In January of this year, an Instagram account dedicated to British music posted a 21-second clip of a music video by a U.K. drill rapper named Chinx (OS). Within two days, Instagram took it down.
The lyrics to the song, Secrets Not Safe, make reference to a real-world gang shooting, and Instagram removed the video under its policy against inciting violence. The original poster appealed the decision, and the clip was restored, but eight days later, it was removed again.
It’s the kind of thing that happens millions of times a year on Instagram, not to mention on the rest of the web. But what makes this particular post notable is how it got on Instagram’s radar in the first place — not by way of automated detection or user reports, but via a referral from the police.
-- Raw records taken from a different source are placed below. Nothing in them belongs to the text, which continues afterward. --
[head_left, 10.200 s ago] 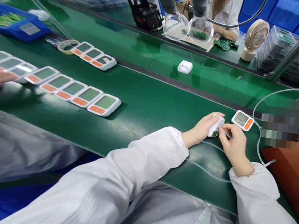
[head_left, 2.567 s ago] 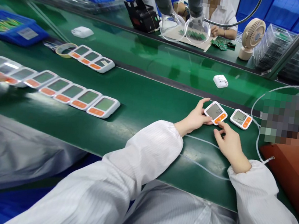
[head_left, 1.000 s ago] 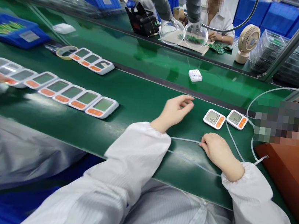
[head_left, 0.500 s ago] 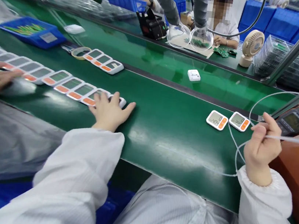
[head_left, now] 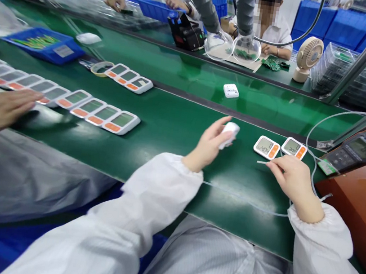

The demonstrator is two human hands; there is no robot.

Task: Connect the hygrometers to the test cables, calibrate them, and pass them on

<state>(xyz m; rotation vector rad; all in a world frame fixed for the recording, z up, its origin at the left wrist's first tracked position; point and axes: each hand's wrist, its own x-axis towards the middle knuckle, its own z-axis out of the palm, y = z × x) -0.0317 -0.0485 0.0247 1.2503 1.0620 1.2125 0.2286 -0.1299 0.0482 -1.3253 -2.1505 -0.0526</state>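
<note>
Small white plastic unit (head_left: 230, 130) is gripped by left hand (head_left: 208, 146), face hidden; thin clear tube (head_left: 261, 162) is pinched by right hand (head_left: 290, 177). Roughly "404" is shown on the white orange-buttoned meter (head_left: 266, 147).

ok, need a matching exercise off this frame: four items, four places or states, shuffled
Items:
1. left hand
2. right hand
3. tape roll
4. white module

Places or states:
A. lies alone on the far belt lane
B. pinches the end of the clear tube
C. lies next to a group of three display units
D. grips a small white unit

Pairs: 1-D, 2-B, 3-C, 4-A
</note>
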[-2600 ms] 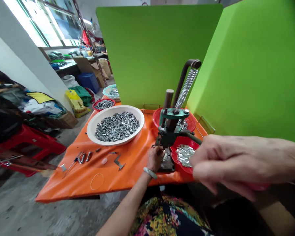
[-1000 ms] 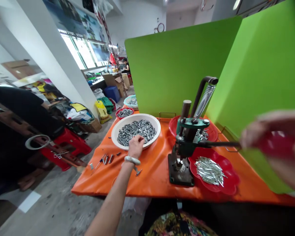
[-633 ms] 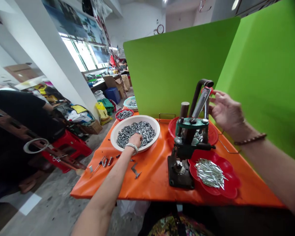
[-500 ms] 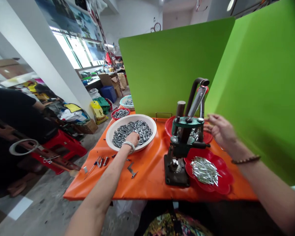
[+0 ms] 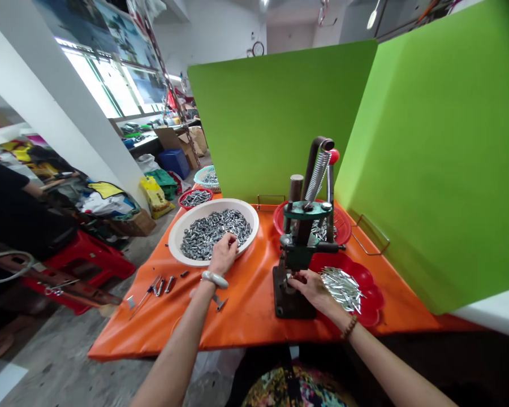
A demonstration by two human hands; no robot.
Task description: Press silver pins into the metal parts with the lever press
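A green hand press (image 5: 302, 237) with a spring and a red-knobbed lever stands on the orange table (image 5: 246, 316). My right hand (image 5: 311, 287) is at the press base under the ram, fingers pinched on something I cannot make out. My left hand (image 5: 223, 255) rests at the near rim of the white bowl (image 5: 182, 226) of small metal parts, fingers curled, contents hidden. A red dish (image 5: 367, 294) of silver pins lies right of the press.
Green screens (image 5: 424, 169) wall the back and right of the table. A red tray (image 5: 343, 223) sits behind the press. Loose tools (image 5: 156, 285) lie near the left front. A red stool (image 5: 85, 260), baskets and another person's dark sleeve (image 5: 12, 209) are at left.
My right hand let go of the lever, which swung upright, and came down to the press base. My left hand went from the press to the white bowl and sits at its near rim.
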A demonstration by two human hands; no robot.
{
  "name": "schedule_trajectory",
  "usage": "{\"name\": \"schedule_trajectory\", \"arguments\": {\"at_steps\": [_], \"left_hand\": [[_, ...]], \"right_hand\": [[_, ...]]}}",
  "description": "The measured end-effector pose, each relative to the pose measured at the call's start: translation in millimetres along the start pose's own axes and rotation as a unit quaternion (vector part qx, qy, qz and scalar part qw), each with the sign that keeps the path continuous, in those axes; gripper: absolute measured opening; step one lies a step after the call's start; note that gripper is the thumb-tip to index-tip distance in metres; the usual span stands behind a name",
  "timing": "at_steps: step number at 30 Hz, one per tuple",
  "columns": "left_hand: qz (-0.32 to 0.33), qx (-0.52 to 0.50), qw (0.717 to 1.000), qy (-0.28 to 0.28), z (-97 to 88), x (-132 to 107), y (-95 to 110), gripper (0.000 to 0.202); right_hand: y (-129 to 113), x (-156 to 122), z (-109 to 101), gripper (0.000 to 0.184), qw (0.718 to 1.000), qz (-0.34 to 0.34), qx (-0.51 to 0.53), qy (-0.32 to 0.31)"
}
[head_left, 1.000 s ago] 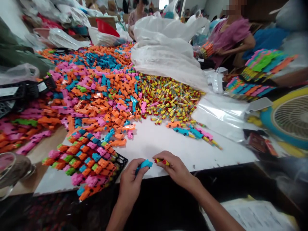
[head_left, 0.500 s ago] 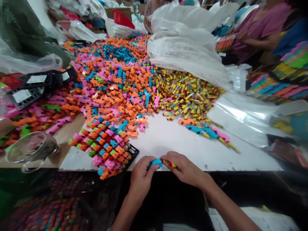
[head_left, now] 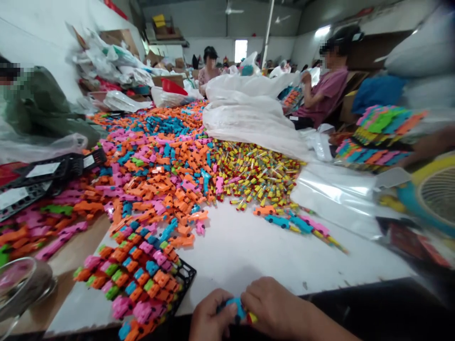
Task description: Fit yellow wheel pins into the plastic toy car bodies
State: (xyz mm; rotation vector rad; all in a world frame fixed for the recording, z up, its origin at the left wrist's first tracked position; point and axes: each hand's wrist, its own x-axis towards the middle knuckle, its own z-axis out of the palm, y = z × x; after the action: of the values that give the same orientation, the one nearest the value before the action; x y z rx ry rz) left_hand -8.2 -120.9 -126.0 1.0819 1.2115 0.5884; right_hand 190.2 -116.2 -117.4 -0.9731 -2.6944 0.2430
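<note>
My left hand point(head_left: 209, 319) and my right hand point(head_left: 275, 310) meet at the bottom edge of the view, over the near edge of the white table point(head_left: 249, 246). Between them is a small blue plastic toy piece point(head_left: 235, 305), pinched in my left fingers. My right fingers grip a yellow tube with a red cap point(head_left: 251, 318), pressed against the blue piece. To the left of my hands stands a black tray point(head_left: 185, 277) packed with rows of assembled toys.
A big heap of orange, pink and blue toy pieces point(head_left: 156, 156) and a heap of yellow tubes point(head_left: 256, 173) cover the table. White plastic bags point(head_left: 249, 116) lie behind. A glass bowl point(head_left: 21, 284) sits at the left. A fan point(head_left: 433, 194) is at the right. Other people sit around.
The camera has tilted up, so my hands sit lower in the view and the room's far end shows. My hands stay together on the blue piece and the tube.
</note>
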Motion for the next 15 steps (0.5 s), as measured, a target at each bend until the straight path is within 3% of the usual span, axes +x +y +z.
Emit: {"name": "schedule_trajectory", "arguments": {"at_steps": [3, 8, 15], "left_hand": [[-0.028, 0.014, 0.999, -0.025, 3.6, 5.3, 7.8, 0.043], [-0.064, 0.034, 0.997, 0.000, 15.5, 9.1, 26.4, 0.044], [-0.082, 0.018, 0.996, -0.036, 12.0, 19.4, 9.9, 0.046]], "right_hand": [[2.1, -5.9, -0.1, 0.019, 1.000, -0.003, 0.005, 0.014], [7.0, -9.4, -2.7, 0.016, 0.999, 0.049, 0.003, 0.012], [-0.8, -19.9, 0.1, 0.022, 0.998, 0.038, 0.013, 0.051]]}}
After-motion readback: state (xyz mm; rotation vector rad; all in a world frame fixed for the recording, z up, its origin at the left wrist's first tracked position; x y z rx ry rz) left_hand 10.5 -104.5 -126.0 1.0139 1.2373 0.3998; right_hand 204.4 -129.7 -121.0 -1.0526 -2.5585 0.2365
In recent years, the London Metropolitan Police and other so-called Internet Referral Units have pummeled platforms including Facebook, Instagram, and, most notably, YouTube with notifications about content that supposedly violates those companies’ terms of service but that isn’t necessarily illegal. The Met’s IRU has placed a particular emphasis on music videos. Last year alone, the unit reportedly recommended YouTube take down 510 music videos, and YouTube complied nearly 97% of the time.
Critics have argued the IRU operates in a dangerous legal no man’s land, where law enforcement agencies use platforms’ own terms to circumvent the judicial system in an affront to free speech. Even so, the prevalence of these units has only grown, with similar divisions popping up in Israel and across Europe. Even where formal IRUs don’t exist, some platforms, including Facebook, have dedicated channels for government agencies like the U.S. Department of Homeland Security to flag content.
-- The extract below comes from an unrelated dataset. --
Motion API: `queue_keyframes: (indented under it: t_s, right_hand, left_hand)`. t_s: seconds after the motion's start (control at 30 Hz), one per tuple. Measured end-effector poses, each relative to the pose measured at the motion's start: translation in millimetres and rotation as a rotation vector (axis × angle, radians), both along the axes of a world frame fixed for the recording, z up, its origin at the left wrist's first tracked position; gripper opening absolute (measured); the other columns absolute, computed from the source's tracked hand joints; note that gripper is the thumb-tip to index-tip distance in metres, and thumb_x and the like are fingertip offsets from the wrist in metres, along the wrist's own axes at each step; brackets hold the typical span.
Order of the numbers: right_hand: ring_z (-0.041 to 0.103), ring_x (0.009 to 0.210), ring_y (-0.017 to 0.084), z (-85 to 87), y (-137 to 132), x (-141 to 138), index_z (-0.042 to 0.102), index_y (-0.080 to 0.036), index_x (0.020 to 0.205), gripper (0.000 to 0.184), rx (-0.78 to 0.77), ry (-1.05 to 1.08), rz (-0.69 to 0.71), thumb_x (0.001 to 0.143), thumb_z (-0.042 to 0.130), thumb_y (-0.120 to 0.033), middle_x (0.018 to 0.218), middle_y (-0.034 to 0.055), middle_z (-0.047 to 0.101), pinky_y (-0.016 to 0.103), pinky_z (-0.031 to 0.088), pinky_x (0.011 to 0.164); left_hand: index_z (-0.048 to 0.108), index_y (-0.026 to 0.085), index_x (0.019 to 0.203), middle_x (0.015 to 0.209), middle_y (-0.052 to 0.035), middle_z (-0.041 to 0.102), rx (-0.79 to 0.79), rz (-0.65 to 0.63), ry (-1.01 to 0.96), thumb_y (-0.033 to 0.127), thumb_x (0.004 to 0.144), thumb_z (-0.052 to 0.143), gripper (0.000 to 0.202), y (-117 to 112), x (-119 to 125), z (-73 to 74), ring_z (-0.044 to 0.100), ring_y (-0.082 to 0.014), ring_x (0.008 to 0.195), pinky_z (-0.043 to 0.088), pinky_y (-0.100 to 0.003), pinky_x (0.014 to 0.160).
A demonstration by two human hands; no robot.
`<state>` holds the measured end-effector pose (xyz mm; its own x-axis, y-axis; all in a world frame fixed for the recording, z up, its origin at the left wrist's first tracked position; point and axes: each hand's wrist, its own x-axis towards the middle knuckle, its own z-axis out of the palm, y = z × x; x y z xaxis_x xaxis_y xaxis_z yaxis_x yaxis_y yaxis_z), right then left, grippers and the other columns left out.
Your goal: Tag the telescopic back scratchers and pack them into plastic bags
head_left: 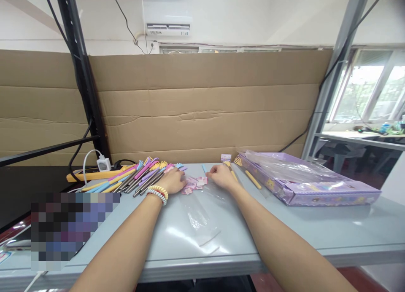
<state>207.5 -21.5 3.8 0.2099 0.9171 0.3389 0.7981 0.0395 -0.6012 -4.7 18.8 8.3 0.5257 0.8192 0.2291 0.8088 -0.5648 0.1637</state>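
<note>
My left hand [173, 180], a beaded band on its wrist, is low over the table beside small pink cards [193, 184]. Its fingers curl downward, and what they grip is hidden. To its left lies a heap of back scratchers [139, 177] with metal shafts and coloured handles. My right hand [220, 176] is closed in a pinch near a light blue stick [204, 168]; I cannot make out what it holds. A clear plastic sleeve [199, 218] lies flat between my forearms. Right of my right hand is a yellow-handled back scratcher [253, 179].
A purple box [332, 194] with clear plastic in it stands at the right. At the left are a white charger plug [103, 163], cables and a blurred patch. A cardboard sheet [209, 106] closes off the back, between shelf posts [80, 73].
</note>
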Motion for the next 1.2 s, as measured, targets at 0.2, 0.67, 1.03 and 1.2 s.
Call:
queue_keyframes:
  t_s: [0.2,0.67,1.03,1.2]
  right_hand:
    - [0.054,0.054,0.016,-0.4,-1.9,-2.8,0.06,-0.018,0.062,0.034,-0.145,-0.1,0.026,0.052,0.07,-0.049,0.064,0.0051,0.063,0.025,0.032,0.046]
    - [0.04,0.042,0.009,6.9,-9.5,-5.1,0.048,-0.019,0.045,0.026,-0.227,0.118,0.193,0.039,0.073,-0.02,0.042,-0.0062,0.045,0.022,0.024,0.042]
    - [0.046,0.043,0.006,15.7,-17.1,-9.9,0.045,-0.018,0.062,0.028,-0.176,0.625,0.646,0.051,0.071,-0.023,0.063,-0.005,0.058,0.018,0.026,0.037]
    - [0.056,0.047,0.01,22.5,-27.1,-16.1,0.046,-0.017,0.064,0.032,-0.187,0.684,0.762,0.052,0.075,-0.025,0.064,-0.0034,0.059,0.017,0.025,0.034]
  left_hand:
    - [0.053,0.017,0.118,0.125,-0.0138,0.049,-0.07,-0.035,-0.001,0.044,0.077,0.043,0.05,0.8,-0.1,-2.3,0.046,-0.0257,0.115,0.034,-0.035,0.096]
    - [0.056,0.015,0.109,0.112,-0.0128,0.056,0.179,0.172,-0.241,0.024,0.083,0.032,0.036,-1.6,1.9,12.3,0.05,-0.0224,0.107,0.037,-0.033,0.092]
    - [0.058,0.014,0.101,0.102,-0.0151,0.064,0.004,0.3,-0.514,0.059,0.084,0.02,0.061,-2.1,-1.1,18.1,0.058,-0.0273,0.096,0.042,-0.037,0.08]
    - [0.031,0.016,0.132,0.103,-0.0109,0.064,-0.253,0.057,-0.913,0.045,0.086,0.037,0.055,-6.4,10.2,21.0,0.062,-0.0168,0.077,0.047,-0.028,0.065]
But the Chinx (OS) video stands to be a turning point in this relationship between platforms and police. Earlier this year, Meta referred the case to its Oversight Board, which will soon decide the fate of the post in question. The board’s accompanying recommendations could also help answer a much bigger question facing Meta and other tech giants: How can they most effectively push back against growing pressure from law enforcement without sacrificing public safety?
“What the Oversight Board does will have consequences not just for Facebook, but for governments,” said Daphne Keller, director of the Program on Platform Regulation at Stanford's Cyber Policy Center.
The rise of IRUs is a relatively recent phenomenon, with the Met’s so-called Operation Domain initiative, which focuses on “gang-related content,” having launched in 2015. That same year, following the Charlie Hebdo attacks in France, Europol stood up its own IRU division.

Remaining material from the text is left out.